*Activity*: Before anything else, drop the pictures; then return exactly the lines from the top of the listing through the line with "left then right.".

*Supplied information*:
• • • •

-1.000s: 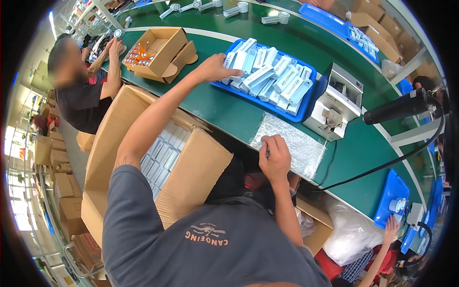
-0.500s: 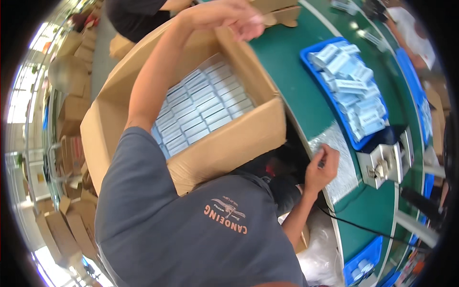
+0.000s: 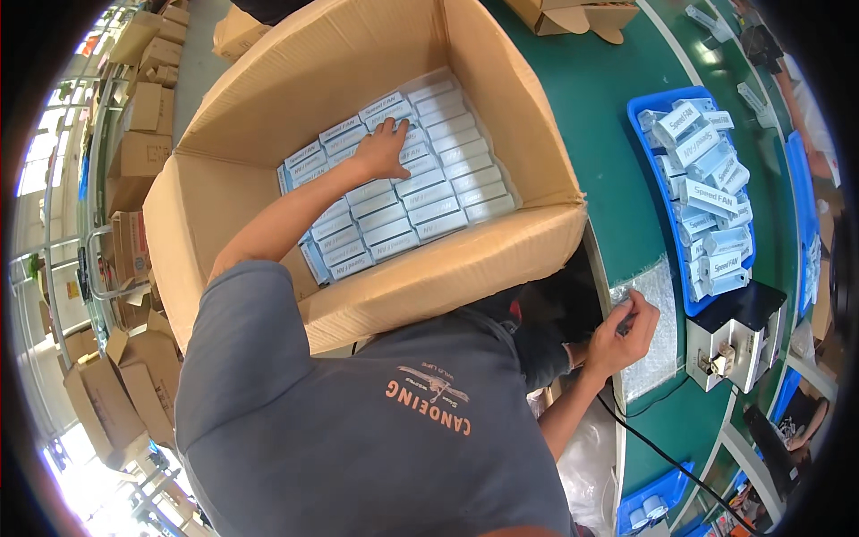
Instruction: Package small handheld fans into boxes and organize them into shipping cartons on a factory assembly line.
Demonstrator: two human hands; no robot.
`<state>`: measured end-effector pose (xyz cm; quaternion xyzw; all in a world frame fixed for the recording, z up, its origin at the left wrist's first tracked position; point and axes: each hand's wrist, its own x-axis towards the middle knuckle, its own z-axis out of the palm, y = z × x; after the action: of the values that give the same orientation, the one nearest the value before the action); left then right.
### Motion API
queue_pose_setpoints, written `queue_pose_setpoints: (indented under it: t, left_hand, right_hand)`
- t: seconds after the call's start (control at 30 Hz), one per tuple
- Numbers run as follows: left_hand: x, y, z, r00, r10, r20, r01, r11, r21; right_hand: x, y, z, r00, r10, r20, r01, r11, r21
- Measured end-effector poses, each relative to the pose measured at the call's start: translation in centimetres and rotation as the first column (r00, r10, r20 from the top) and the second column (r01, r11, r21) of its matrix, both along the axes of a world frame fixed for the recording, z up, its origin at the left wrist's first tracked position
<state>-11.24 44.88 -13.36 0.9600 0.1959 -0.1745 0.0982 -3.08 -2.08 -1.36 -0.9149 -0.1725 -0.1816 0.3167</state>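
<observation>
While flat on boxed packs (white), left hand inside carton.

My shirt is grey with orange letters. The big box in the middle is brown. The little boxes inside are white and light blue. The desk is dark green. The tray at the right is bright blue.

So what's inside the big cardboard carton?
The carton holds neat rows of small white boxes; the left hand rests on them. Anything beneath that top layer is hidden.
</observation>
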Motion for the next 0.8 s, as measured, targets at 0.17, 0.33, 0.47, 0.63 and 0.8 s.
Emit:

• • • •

*Solved problem*:
-1.000s: 
-0.500s: 
+0.000s: 
Instruction: Package small handheld fans into boxes and organize them into shipping cartons on a factory assembly line.
Demonstrator: two human hands; no robot.
`<state>`: measured end-effector pose (xyz cm; quaternion xyzw; all in a world frame fixed for the recording, z up, its origin at the left wrist's first tracked position; point and axes: each hand's wrist, its own x-axis towards the middle knuckle, its own z-axis out of the palm, y = z × x; after the action: of the values that give the same orientation, the one nearest the value before the action); left then right.

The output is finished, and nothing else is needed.